Given how much I have admired Lionel Shriver’s other novels, it perhaps surprising that it has taken me nearly six months from the publication date to read her latest release, Big Brother. Spurred on by an engaging interview she gave at this year’s Cheltenham Literature Festival, I eventually picked it up and have just finished devouring the novel. Devouring being the key word. Shriver’s books are known for tackling difficult questions and controversial themes, and this one is no different: what would you do if your big brother became morbidly obese and you were the only person he could turn to for help?
Anyone who has ever seen a picture of Shriver may well wonder what she can possibly understand about the subject; she is a very slender woman, who apparently exists on one meal daily and a strict exercise regime. Yet, lurking in the background of her success and slimness there lies a terrible heartache. Her older brother, Greg, died as a result of complications from morbid obesity and it was clear from the interview I attended that this still haunts her. In November 2009, she wrote a magazine column about her brother’s failing health, lamenting that “every time I talk to my brother, I wonder if it’s for the last time.” Faced with the choice of giving up her busy life in London to return to the US and look after her ailing sibling or staying put and not risking her marriage and career, life took the choice away from her and Greg died soon afterwards. The dilemma she faced in real life forms the crux of this novel.

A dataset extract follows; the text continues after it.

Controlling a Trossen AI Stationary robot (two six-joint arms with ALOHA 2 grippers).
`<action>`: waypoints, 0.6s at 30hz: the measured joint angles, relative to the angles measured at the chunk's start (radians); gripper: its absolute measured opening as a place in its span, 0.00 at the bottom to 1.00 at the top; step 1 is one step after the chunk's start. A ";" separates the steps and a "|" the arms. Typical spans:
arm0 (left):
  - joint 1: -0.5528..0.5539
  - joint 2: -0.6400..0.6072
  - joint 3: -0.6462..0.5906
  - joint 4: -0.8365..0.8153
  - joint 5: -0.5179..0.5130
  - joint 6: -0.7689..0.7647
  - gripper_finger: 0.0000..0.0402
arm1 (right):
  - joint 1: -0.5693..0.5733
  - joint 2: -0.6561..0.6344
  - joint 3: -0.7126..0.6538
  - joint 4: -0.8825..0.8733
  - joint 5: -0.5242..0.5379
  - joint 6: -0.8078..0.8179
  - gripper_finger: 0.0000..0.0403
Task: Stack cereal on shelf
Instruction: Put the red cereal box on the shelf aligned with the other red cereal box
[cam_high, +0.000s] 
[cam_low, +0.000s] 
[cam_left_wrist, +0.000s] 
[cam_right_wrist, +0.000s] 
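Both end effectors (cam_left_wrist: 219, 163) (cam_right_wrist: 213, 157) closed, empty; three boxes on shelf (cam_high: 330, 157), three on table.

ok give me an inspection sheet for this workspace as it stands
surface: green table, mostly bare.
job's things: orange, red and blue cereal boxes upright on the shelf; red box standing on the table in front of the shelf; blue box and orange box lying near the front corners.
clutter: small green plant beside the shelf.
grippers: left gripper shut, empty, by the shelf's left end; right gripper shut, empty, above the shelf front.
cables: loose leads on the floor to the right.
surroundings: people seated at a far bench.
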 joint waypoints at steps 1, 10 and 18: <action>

Shriver’s alter ego in Big Brother is Pandora, a forty-something living in small town Iowa with husband Fletcher and his teenage children Tanner and Cody. Like Shriver, Pandora made her living for many years running her own catering business before moving on to something more successful; for Shriver, writing, but for Pandora a business making custom novelty dolls for adults that proves a lucrative, faddish hit and makes her a minor entrepreneurial celebrity. Pandora tries to be generous in her success, allowing Fletcher to give up his hated sales job and run his own business making high-end custom furniture that few people can afford to buy. As something of a failure at self-employment, Fletcher instead seeks to maintain control in his life by becoming a joyless “nutritional Nazi” and cycling fanatic, something that makes Pandora feel glum about the extra pounds she has gained in going from an active caterer to sedentary office worker.
The precarious state of this marriage is tested by the entry of big brother himself: Pandora’s elder sibling Edison, a once hip and sexy jazz musician in New York who comes to stay after having falling on hard times. When Pandora goes to meet him at the airport she doesn’t recognise him; the once lean and athletic man who her friends used to nurse crushes on has ballooned in weight to nearly 400 pounds (around 28 stone). He struggles to walk, to fit into chairs and to appreciate how his extra size is potentially damaging to everything around him. As the weeks turn into months, he fights with Fletcher, damages Pandora’s belongings with his carelessness, and eats them out of house and home. After one of the most visceral, brutal scenes that I have come across in fiction – which I won’t spoil for you here – he hits rocks bottom and confesses he has nothing left in New York: no home, no money, and no more career prospects. Edison and Fletcher clearly can’t live together any longer, so Pandora faces the crucial choice. Does she send her difficult brother back to the strained goodwill of his friends and his continued “slow-motion-suicide-by-pie” or does she move in with him temporarily to help him lose weight, risking her marriage in the process?
Shriver’s novels often involve characters who can’t quite make it no matter how hard they try, and Edison joins this pantheon of also-rans alongside the likes of Ramsey (The Post-Birthday World) and Willy (Double Fault). A petulant, self-absorbed man consumed with how great he could have been if only he played with this or that star, he makes for an unlikeable character that only a family member could love. But love him Pandora does, and Big Brother explores the nature of the sibling relationship (something Fletcher find hard to understand as an only child) as much as it does why we overeat. She wonders at the “so-whatness” of so many meals, why we enslave ourselves to food and timetables punctuated by mealtimes when it provides such a fleeting and unsatisfying pleasure. “It wasn’t that eating was so great – it wasn’t” she writes, “- but that nothing was great. Eating being merely OK still put it head and shoulders above everything else that was decidedly less than OK.”
Lionel Shriver is incapable of bad prose, and this book packs as powerful a punch as any other by her that I have read. I can’t imagine the last two lines of the book leaving any reader who has made it that far unmoved. She laboriously avoids fat discrimination (Pandora goes to great lengths not to blame Edison for his weight gain) and instead explores all the horrifying physical consequences of obesity; if reading this book doesn’t put you off your pudding, I don’t know what will.